_Work item_
Transcribe the complete listing exactly.

_Given material_

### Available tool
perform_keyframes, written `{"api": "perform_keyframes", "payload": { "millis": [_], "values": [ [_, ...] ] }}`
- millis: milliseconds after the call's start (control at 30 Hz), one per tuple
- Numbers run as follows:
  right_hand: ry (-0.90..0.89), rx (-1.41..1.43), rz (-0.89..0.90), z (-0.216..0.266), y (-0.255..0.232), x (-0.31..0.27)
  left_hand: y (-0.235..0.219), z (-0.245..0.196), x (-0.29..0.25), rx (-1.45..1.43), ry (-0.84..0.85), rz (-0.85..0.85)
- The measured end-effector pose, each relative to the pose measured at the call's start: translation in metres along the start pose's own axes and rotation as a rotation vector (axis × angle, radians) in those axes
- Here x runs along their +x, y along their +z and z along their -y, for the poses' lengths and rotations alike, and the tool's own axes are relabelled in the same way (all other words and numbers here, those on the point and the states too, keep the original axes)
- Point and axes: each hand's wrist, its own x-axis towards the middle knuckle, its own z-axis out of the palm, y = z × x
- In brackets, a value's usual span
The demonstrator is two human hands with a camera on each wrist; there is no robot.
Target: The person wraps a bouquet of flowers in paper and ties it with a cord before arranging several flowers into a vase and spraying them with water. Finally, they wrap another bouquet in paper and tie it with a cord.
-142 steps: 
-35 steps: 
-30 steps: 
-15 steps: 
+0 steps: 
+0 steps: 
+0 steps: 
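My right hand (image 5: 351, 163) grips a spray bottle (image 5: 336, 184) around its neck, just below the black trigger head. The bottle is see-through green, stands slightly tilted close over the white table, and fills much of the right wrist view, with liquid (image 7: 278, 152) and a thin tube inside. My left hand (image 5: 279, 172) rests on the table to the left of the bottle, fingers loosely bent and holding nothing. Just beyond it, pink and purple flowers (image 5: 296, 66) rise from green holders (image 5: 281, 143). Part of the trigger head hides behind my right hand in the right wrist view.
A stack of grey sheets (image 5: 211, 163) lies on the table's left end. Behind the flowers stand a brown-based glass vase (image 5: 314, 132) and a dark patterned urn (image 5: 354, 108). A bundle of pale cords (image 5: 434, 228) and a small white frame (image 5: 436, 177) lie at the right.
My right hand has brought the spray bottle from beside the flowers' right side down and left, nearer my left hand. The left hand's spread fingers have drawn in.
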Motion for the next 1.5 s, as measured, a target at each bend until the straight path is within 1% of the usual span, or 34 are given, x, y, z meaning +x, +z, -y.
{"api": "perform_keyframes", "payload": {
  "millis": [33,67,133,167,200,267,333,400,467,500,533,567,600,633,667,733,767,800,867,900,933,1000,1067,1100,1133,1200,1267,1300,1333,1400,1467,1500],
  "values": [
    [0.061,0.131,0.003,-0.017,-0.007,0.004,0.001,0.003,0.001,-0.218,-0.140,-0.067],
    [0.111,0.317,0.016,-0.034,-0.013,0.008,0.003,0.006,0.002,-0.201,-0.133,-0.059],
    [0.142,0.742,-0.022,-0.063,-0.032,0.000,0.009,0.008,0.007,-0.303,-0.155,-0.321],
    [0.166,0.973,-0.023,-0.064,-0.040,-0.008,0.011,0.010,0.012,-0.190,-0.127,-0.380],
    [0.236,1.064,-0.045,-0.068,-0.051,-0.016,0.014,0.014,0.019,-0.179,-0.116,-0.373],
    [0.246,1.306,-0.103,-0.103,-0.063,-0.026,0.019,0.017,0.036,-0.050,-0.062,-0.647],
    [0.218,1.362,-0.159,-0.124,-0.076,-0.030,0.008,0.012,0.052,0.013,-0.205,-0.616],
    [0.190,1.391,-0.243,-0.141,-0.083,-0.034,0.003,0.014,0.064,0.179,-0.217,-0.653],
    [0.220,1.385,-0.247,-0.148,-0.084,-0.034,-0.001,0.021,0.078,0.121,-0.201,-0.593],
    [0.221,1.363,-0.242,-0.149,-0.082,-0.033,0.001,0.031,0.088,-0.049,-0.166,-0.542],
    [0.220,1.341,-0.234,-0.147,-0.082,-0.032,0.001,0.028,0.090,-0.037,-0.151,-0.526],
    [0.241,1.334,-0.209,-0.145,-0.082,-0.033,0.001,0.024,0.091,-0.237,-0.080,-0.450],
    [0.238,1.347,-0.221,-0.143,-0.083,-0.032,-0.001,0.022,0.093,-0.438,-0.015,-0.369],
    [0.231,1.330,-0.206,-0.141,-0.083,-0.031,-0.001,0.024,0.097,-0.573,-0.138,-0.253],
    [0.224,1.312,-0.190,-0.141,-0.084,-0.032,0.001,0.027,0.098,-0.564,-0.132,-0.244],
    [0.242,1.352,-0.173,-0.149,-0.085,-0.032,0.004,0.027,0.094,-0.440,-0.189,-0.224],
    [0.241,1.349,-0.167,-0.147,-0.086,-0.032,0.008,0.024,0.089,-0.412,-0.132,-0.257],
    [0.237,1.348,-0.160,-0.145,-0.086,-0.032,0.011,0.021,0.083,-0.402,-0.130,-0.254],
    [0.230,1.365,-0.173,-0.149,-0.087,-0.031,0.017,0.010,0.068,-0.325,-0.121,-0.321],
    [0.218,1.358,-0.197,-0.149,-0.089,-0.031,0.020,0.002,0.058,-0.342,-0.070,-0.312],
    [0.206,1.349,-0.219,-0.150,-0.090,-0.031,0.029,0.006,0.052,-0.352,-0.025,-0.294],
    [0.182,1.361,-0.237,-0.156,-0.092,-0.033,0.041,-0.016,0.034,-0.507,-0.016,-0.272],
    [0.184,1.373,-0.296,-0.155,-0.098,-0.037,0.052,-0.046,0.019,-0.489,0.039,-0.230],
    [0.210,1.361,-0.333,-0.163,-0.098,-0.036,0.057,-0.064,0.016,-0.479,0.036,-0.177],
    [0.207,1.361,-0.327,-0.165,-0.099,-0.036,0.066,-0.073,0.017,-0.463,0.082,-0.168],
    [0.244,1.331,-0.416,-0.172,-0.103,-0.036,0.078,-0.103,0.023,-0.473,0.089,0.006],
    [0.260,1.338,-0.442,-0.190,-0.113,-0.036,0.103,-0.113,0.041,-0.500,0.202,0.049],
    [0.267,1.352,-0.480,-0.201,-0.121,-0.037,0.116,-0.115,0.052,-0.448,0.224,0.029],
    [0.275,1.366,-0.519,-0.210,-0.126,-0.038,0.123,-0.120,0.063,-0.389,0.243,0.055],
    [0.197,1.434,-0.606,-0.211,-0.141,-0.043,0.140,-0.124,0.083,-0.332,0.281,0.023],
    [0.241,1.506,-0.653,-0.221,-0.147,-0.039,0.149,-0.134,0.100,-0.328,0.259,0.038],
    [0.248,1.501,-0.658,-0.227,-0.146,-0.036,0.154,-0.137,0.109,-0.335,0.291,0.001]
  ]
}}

_Answer_
### Available tool
perform_keyframes, written `{"api": "perform_keyframes", "payload": { "millis": [_], "values": [ [_, ...] ] }}`
- millis: milliseconds after the call's start (control at 30 Hz), one per tuple
- Numbers run as follows:
  right_hand: ry (-0.90..0.89), rx (-1.41..1.43), rz (-0.89..0.90), z (-0.216..0.266), y (-0.255..0.232), x (-0.31..0.27)
  left_hand: y (-0.235..0.219), z (-0.245..0.196), x (-0.29..0.25), rx (-1.45..1.43), ry (-0.84..0.85), rz (-0.85..0.85)
- The measured end-effector pose, each relative to the pose measured at the call's start: translation in metres along the start pose's own axes and rotation as a rotation vector (axis × angle, radians) in those axes
- Here x runs along their +x, y along their +z and z along their -y, for the poses' lengths and rotations alike, and the tool's own axes are relabelled in the same way (all other words and numbers here, those on the point and the states too, keep the original axes)
- Point and axes: each hand's wrist, its own x-axis towards the middle knuckle, its own z-axis out of the palm, y = z × x
- In brackets, a value's usual span
The demonstrator is two human hands with a camera on each wrist; there is no robot.
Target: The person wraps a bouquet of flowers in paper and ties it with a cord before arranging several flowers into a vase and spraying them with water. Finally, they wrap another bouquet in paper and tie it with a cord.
-142 steps: 
-35 steps: 
-30 steps: 
-15 steps: 
+0 steps: 
+0 steps: 
+0 steps: 
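My right hand (image 5: 351, 163) grips a spray bottle (image 5: 336, 184) around its neck, just below the black trigger head. The bottle is see-through green, stands slightly tilted close over the white table, and fills much of the right wrist view, with liquid (image 7: 278, 152) and a thin tube inside. My left hand (image 5: 279, 172) rests on the table to the left of the bottle, fingers loosely bent and holding nothing. Just beyond it, pink and purple flowers (image 5: 296, 66) rise from green holders (image 5: 281, 143). Part of the trigger head hides behind my right hand in the right wrist view.
A stack of grey sheets (image 5: 211, 163) lies on the table's left end. Behind the flowers stand a brown-based glass vase (image 5: 314, 132) and a dark patterned urn (image 5: 354, 108). A bundle of pale cords (image 5: 434, 228) and a small white frame (image 5: 436, 177) lie at the right.
My right hand has brought the spray bottle from beside the flowers' right side down and left, nearer my left hand. The left hand's spread fingers have drawn in.
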Motion for the next 1.5 s, as measured, a target at each bend until the straight path is within 1% of the usual span, or 34 are given, x, y, z meaning +x, +z, -y.
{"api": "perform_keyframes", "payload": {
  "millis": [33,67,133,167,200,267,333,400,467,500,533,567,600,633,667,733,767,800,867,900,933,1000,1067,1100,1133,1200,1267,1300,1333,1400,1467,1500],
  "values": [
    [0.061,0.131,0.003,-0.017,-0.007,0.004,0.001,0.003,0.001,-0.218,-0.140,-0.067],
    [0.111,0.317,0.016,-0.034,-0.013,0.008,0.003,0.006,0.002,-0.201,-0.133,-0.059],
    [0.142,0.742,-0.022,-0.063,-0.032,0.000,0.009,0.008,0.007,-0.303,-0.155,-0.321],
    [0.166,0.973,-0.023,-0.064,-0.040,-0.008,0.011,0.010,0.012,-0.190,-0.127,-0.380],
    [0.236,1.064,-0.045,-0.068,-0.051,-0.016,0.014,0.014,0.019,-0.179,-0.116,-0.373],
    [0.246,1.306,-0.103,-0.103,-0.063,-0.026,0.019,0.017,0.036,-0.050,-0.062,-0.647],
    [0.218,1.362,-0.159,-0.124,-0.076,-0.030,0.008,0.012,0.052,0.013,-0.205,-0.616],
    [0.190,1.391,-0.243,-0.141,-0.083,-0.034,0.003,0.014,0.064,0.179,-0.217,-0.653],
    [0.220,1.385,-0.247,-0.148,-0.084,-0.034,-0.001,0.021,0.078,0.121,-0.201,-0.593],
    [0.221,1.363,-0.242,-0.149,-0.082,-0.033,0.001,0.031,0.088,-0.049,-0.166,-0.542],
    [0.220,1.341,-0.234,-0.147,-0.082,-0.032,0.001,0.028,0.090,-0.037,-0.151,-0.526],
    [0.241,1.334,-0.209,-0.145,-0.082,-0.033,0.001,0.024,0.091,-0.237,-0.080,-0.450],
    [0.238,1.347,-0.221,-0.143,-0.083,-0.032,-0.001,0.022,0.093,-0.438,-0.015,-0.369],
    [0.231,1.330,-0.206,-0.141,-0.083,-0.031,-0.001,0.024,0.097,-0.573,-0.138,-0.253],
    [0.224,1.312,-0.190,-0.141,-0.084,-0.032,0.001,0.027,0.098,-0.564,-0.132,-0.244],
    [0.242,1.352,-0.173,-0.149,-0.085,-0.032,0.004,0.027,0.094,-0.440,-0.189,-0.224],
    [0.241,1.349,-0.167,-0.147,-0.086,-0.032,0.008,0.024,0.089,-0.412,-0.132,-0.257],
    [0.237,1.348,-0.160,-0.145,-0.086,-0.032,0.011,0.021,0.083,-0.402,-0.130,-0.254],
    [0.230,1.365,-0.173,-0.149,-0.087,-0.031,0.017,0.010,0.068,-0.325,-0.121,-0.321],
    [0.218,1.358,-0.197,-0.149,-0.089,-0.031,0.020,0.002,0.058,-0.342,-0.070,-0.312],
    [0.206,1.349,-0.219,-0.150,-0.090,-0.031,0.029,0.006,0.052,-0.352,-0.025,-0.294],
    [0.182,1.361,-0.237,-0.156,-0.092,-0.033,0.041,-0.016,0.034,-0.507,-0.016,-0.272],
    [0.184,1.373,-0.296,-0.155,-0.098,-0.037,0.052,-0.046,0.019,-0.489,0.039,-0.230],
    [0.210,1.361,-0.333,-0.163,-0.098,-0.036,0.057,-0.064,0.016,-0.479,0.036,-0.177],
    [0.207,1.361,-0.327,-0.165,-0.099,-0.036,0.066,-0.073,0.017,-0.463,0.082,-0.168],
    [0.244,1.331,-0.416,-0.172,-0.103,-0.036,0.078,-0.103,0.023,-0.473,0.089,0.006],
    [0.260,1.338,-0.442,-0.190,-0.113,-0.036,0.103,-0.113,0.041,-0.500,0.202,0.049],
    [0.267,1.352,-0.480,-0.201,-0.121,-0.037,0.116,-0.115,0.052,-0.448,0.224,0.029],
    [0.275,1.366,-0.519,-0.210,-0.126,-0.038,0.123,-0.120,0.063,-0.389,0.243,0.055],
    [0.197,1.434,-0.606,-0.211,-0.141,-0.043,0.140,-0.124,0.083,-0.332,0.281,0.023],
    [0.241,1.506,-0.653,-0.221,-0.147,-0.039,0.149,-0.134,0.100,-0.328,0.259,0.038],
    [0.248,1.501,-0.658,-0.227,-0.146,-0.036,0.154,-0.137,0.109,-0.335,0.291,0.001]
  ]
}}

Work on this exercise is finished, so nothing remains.